Rustest automatically calls setup_method() and teardown_method() for plain test classes, matching pytest behavior. These methods run before and after each test method respectively:

class TestWithSetup:
    def setup_method(self):
        """Called before each test method."""
        self.connection = create_connection()
        self.data = []

    def teardown_method(self):
        """Called after each test method, even if the test fails."""
        self.connection.close()

    def test_insert(self):
        self.connection.insert({"key": "value"})
        assert self.connection.count() == 1

    def test_empty(self):
        assert self.connection.count() == 0

teardown_method() runs in a finally block, so it is guaranteed to execute even when the test raises an exception.
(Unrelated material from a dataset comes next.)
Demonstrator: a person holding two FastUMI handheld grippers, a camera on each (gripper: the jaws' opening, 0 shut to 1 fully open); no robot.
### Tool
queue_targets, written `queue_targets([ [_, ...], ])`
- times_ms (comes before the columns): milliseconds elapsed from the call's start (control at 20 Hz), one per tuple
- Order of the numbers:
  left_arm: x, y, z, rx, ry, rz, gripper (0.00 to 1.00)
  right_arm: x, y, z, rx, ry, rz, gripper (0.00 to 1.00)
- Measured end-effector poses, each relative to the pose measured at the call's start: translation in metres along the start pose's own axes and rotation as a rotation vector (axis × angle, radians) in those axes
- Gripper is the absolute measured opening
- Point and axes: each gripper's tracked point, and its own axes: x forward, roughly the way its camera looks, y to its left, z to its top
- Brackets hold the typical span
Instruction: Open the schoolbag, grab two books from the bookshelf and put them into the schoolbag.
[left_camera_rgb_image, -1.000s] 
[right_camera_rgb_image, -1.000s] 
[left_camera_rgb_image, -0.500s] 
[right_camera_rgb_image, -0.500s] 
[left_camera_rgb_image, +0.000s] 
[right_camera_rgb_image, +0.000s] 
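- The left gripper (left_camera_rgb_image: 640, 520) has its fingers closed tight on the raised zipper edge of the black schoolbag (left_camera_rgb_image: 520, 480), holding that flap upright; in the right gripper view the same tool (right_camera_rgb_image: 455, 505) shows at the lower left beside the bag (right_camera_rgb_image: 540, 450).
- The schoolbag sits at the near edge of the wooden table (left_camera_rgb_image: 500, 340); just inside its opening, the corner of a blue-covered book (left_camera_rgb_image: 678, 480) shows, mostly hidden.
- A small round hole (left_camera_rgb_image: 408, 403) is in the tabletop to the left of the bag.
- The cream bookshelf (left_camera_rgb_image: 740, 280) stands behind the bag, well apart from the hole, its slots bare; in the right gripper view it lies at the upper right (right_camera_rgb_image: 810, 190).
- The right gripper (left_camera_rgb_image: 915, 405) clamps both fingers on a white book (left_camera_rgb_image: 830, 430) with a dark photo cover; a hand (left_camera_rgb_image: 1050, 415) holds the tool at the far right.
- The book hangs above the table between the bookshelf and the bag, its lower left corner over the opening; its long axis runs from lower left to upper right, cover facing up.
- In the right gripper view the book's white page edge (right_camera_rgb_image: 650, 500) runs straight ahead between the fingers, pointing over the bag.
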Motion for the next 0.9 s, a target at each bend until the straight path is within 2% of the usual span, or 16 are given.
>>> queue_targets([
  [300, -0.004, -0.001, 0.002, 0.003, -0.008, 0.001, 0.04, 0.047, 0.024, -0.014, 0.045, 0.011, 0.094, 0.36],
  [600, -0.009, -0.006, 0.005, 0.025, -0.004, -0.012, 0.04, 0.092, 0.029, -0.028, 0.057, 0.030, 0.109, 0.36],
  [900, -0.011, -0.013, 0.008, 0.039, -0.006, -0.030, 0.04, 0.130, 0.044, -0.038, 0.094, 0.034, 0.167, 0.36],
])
This ensures resources are always cleaned up.

Class-Method Fixtures and Instance Sharing

When you define a @pytest.fixture (or @fixture) as a method inside a test class, the fixture method shares the same class instance as the test method that uses it. This means self refers to the same object in both the fixture and the test:

from rustest import fixture

class TestUserService:
    @fixture
    def service(self):
        """This fixture shares `self` with the test method."""
        self.service_instance = UserService()
        return self.service_instance

    def test_service_available(self, service):
        # self.service_instance was set by the fixture on the same instance
        assert self.service_instance is service

This is particularly useful when fixtures need to store state on the instance that test methods can access, or when multiple fixtures on the same class need to coordinate through shared instance attributes.

Best Practices

Keep Classes Focused

Each class should test a single component or feature:

# Good - focused on one component
class TestShoppingCart:
    def test_add_item(self):
        pass

    def test_remove_item(self):
        pass

    def test_calculate_total(self):
        pass

# Less ideal - testing multiple components
class TestEverything:
    def test_cart_add(self):
        pass

    def test_user_login(self):
        pass

    def test_payment_process(self):
        pass

Use Descriptive Class Names

# Good - clear what's being tested
class TestUserRegistration:
    pass

class TestPasswordReset:
    pass

# Less clear
class TestUser:
    pass

class TestStuff:
    pass

Don't Overuse Class Scope

Use class-scoped fixtures only when necessary:

from rustest import fixture

def create_expensive_connection():
    return {"status": "connected"}

# Good - expensive setup worth sharing
@fixture(scope="class")
def database_connection():
    return create_expensive_connection()

# Unnecessary - simple data doesn't benefit from class scope
@fixture(scope="class")  # Should be function scope
def sample_number():
    return 42

def test_with_db(database_connection):
    assert database_connection["status"] == "connected"

def test_with_number(sample_number):
    assert sample_number == 42

Combine with conftest.py

Use conftest.py for fixtures shared across multiple classes:

# conftest.py
from rustest import fixture

@fixture
def api_client():
    return APIClient()

# test_users.py
class TestUsers:
    def test_get_user(self, api_client):
        pass

# test_posts.py
class TestPosts:
    def test_get_post(self, api_client):
        pass

When to Use Test Classes

Use test classes when:

  • You have multiple related tests
  • You want to share fixtures across several tests
  • You want to group tests logically

Use standalone functions when:

  • You have a single test
  • Tests are independent and don't share setup
  • You prefer simplicity

Both approaches are valid and can be mixed in the same project!